Māori marks a distinction on nominalisations of transitive verbs. I'll show the non-nominalised active and passive sentences first.
Accusative objects are marked by the preposition i. Agents of passive verbs are marked by the preposition e ("by"). Passive verbs are formed from active verbs through the addition of a suffix of the form -(C)(i)a (although there are a few that do not quite fit this pattern, such as -ina). Dictionaries list one or more passive suffixes after transitive verbs.
kua patu ngā tamariki i te kurī
PRF beat DEF.PL children ACC DEF.SG dog
"The children have beaten the dog."
kua patu-a te kurī e ngā tamariki
PRF beat-PASS DEF.SG dog AG DEF.PL children
"The dog has been beaten by the children."
Both patu and patua become nominalised as patunga. Which one's meaning is supplied to the nominalisation is indicated by the type of possession, as well as the particle used to indicate the other argument, if present.
Māori and other Polynesian languages make a distinction in possessives between what can broadly be regarded as inalienable or subordinate possession, marked with a and alienable or dominant possession, marked with o.

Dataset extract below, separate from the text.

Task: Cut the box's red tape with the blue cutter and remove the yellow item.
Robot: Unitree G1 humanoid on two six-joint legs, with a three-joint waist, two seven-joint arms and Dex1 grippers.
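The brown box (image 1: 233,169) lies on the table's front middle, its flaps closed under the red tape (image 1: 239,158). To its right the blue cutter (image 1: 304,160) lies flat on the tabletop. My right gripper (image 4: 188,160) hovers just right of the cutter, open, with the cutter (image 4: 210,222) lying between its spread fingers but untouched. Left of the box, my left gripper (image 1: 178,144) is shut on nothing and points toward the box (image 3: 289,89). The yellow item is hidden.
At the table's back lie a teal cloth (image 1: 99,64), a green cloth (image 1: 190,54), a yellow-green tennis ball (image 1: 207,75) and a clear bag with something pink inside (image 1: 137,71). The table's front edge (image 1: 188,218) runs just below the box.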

(Which one is used in which case can be highly idiomatic, which is probably the reason why they're usually simply referred to as a-possession and o-possession. For instance, all food and drink is possessed with a, except wai (water), which is possessed with o (but NOT words for other beverages that happen to have wai as their head, such as waireka "fruit juice"). Pets and other animals take a-possessors unless the animal is used for conveyance, so tāku kau "my cow", but tōku hōiho "my horse". I will gloss them as AL and INAL here just as a reminder, since you can see the thematic vowel anyway.)
In nominalisations of transitive verbs, what would be an active subject (agent) in a sentence, is indicated by a-possession. What would be a passive subject (patient) is indicated by o-possession.
(3) Nominalisation of active sentence:
te patu-nga a ngā tamariki i te kurī
DEF.SG beat-NMLZ AL DEF.PL children ACC DEF.SG dog
"the children's beating (of) the dog"
(4) Nominalisation of passive sentence:
te patu-nga o te kurī e ngā tamariki
DEF.SG beat-NMLZ INAL DEF.SG dog AG DEF.PL children
"the dog's beating/being beaten by the children"
In nominalisations from other verb types (intransitive verbs, experience (or middle) and statives (or neuter verbs)), the role of the subject is indicated by o-possession. It's only the subject of an active, transitive verb that is indicated by a-possession in a nominalisation.
(5) Nominalisation of an intransitive verb:
te tae-nga o ngā tamariki
DEF.SG arrive-NMLZ INAL DEF.PL children
"the children's arrival"
The examples (3) and (4) are from Harlow, R. (1996). Māori. Lincom Europa (ISBN: 3-89586-120-0). All other examples are my own.